O estudo da história da
ciência reforça as análises epistemológicas que levam a essa conclusão, de que
o conhecimento científico enfeixado em teorias explicativas nunca é
absolutamente seguro, estabelecido de uma vez por todas. Veja-se, por
exemplo, o caso da mecânica newtoniana, que por mais de dois séculos exibiu
notável adequação empírica, cobrindo uma variedade impressionante de fenômenos
de forma cada vez mais precisa, levou a inúmeras predições novas, etc., e que,
mesmo assim, acabou tendo de ser substituída pelas mecânicas relativista e
quântica, nas primeiras décadas do século XX.
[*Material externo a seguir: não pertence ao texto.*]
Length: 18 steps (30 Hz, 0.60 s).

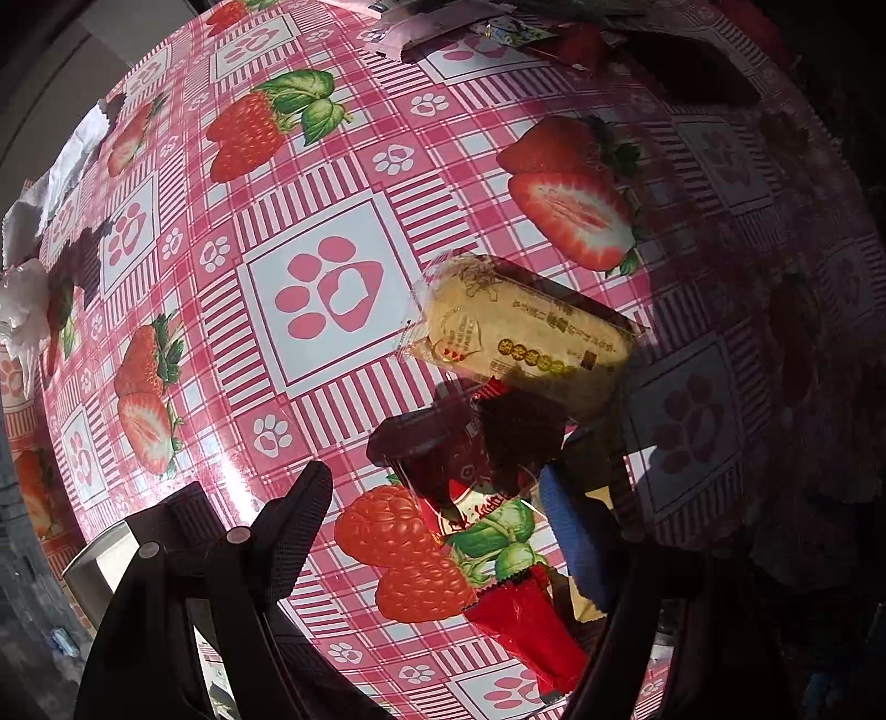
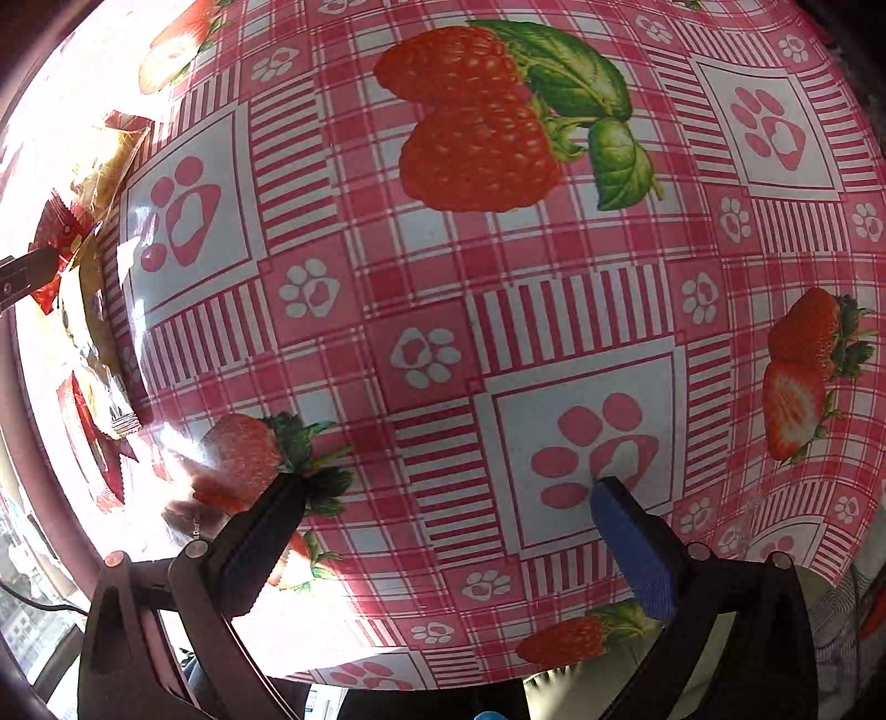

Mas a constatação de que o
conhecimento científico de tipo teórico não é infalível não deve levar à
desqualificação da ciência, igualando-a a formas menos sistemáticas e
cuidadosas de obtenção de conhecimento.
A ciência oferece garantias
bastante razoáveis, que permitem que, em cada momento da história da ciência, o
conhecimento científico se apresente como entre os melhores (ou o melhor) de
que dispomos para nos guiar tanto na predição como na explicação dos fenômenos
naturais.
O que caracteriza o
conhecimento científico não é sua infalibilidade, mas o cuidado permanente que
há (ou deve haver), na ciência, em explorar ao máximo as implicações empíricas
das teorias, em busca quer de confirmação, quer de refutação; e,
quanto às teorias até o momento não refutadas, a disposição permanente de
formular e considerar seriamente alternativas teóricas que se mostrem melhores,
no que respeita aos requisitos teóricos complementares enumerados acima.
3.4. Sites e livros
recomendados:
Notas de aula “Tipos de teorias: construtivas e fenomenológicas”, Prof.
Silvio S. Chibeni, http://www.unicamp.br/~chibeni/textosdidaticos/textosdidaticos.htm
Hempel, C. G. Filosofia das Ciências Naturais. Trad. P. S.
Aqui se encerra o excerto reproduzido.